U.S. EPA has committed to engage in rulemaking to evaluate updates to Appendix W to 40 CFR 51 for individual and cumulative impact analysis, including the new 1-hour SO2 NAAQS, and incorporate new analytical techniques. U.S. EPA is planning a proposed rulemaking to address revisions to Appendix W during the spring of 2015 with final rulemaking for the "Revisions to the Guideline on Air Quality Models" by the spring of 2016. Opportunity to comment to U.S. EPA on AERMOD can be made through this regulatory process.
Comment: IDEM proposed an emission limit for the two coal fired boilers at the Ratts Generating Station (Ratts) of 0.05 lbs/MMBtu each. The commenter refers to a section of the CAA that provides for SIP revisions to implement with RACT and provide for attainment of the NAAQS. The emission limits in the draft rule for Ratts are not consistent with RACT for similar coal-fired units. The SO2 emission limitations in the draft rule are much more stringent than RACT. The RACT/BACT/LAER Clearinghouse has developed a range of limitations for coal fired boilers. The average in emission limitations for RACT is 0.23 lbs/MMBtu, which is considerably higher than the 0.05 lbs/MMBtu proposed for Ratts. Although, there are two entries in the Clearinghouse at 0.06 lbs/MMBtu, these boilers are unlike Ratts in type of boiler and in type of coal burned, plus when considering cost per ton of SO2 removed, the cost component of RACT cannot be satisfied.
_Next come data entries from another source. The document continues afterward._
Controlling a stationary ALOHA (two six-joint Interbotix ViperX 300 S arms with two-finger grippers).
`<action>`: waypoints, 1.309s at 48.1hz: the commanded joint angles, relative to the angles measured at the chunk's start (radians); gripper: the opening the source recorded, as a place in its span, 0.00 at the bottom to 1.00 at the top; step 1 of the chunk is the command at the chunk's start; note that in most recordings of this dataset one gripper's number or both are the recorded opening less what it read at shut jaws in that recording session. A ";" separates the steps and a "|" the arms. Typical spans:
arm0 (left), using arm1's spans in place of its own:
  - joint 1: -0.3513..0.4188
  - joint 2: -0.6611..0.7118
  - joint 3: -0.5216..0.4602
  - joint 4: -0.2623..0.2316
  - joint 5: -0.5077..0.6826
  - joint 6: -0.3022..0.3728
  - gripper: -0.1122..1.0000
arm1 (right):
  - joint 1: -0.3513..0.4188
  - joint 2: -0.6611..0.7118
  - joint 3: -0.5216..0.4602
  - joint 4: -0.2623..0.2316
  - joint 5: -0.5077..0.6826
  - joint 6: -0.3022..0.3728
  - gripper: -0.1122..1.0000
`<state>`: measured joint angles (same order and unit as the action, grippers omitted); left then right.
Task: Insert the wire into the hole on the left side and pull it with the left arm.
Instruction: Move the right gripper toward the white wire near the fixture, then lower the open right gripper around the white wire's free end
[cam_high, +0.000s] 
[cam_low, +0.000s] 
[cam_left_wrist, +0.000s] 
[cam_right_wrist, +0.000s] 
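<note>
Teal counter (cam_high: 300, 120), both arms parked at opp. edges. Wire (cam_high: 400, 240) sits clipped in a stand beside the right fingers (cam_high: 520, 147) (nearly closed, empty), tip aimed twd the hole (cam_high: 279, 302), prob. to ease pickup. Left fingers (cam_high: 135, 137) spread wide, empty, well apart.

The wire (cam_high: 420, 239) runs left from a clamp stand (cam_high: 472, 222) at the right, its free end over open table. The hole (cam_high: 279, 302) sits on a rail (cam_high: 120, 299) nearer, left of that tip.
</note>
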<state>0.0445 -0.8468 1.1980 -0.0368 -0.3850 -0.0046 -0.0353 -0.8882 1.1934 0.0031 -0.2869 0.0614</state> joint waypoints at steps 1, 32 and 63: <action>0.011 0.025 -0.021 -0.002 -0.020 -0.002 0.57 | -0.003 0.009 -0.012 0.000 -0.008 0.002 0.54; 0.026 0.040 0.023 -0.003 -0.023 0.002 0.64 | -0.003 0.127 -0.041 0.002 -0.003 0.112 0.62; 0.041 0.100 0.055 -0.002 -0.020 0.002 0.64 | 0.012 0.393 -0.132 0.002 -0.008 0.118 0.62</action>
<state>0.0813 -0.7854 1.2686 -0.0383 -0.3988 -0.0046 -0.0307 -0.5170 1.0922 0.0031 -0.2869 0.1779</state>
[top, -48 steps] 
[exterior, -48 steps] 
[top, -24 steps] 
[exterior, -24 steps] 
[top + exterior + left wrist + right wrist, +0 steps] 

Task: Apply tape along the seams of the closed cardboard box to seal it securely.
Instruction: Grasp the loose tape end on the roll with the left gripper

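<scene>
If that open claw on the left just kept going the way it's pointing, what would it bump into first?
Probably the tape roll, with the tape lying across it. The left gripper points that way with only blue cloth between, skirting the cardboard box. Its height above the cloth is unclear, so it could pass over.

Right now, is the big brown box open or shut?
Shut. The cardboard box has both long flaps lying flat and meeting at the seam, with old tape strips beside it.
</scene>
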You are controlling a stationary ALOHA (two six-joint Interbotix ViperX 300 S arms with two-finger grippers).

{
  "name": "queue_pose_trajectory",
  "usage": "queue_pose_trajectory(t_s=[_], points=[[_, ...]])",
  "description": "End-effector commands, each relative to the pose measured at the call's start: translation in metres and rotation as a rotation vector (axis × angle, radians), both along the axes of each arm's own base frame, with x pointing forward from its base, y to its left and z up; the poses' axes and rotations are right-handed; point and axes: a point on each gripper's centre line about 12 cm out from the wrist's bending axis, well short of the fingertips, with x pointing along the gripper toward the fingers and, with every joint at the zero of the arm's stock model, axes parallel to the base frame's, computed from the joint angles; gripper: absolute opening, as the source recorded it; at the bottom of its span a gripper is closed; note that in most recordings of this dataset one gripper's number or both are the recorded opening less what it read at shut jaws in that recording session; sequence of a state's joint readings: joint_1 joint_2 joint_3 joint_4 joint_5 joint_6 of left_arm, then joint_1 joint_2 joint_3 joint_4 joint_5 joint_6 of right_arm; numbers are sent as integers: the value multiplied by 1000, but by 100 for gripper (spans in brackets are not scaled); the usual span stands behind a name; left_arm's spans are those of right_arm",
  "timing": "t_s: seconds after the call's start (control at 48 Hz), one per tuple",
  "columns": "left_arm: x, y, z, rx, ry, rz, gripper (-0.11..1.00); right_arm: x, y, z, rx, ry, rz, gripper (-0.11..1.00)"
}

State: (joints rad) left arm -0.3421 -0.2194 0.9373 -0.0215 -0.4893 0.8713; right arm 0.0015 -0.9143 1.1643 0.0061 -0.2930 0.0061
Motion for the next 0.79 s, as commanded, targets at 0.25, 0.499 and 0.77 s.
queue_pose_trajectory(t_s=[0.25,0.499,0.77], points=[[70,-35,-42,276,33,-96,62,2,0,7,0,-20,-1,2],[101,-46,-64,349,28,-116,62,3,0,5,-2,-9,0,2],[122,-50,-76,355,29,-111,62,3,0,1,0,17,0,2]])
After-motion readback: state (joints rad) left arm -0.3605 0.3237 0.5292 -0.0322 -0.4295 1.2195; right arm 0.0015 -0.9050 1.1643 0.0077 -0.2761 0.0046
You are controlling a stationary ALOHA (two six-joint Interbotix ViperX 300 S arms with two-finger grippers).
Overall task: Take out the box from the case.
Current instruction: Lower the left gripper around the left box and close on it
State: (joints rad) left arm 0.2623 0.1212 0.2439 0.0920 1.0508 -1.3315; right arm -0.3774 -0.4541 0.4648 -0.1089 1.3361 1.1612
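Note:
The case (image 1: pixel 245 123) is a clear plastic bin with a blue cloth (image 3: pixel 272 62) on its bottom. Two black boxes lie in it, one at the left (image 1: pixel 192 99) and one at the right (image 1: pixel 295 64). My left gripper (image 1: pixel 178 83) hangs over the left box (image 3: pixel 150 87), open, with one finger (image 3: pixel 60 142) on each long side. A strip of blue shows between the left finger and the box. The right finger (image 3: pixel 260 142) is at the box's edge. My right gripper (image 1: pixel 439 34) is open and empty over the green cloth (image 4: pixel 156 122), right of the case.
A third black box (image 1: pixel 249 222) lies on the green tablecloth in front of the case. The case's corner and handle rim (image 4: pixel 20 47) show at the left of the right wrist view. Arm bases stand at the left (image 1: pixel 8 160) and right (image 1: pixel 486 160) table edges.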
IDEM should propose an emission limitation for Ratts that is consistent with RACT. (HE)
Comment: The proposed emissions limits for Ratts are the lowest of any source in the draft rule. There is no technical or factual basis for this limit. Ratts is not even the highest emitter in the county, thus its impacts are not as great as other utilities with much higher draft SO2 emission limits. IDEM should revise the draft SO2 emission limits to be commensurate with the modeling and equitable among the sources in the nonattainment area. Should Hoosier Energy make a voluntary choice to shut down or idle one unit at Ratts, Hoosier Energy should receive the benefit of those emission reductions at the other Ratts unit, rather than IDEM reallocating this benefit to another source. (HE)
Comment: The Ratts units are unable to achieve the draft emission limit with the existing control equipment and coal availability to the units. Based on experience at the Merom Station, Ratts would not be able to achieve 0.05 lbs/MMBtu even if it installed a wet scrubber, which is BACT-level pollution control technology. Merom and Ratts combust coal of a similar sulfur content, but Merom is only able to achieve 0.10 lbs/MMBtu of SO2 with consistency with a wet scrubber. IDEM's draft rule in effect unilaterally redefines Ratts because it cannot achieve the draft emission limit without a complete change in fuel. Hoosier Energy would be forced to convert both units to burn natural gas to achieve such low SO2 levels. (HE)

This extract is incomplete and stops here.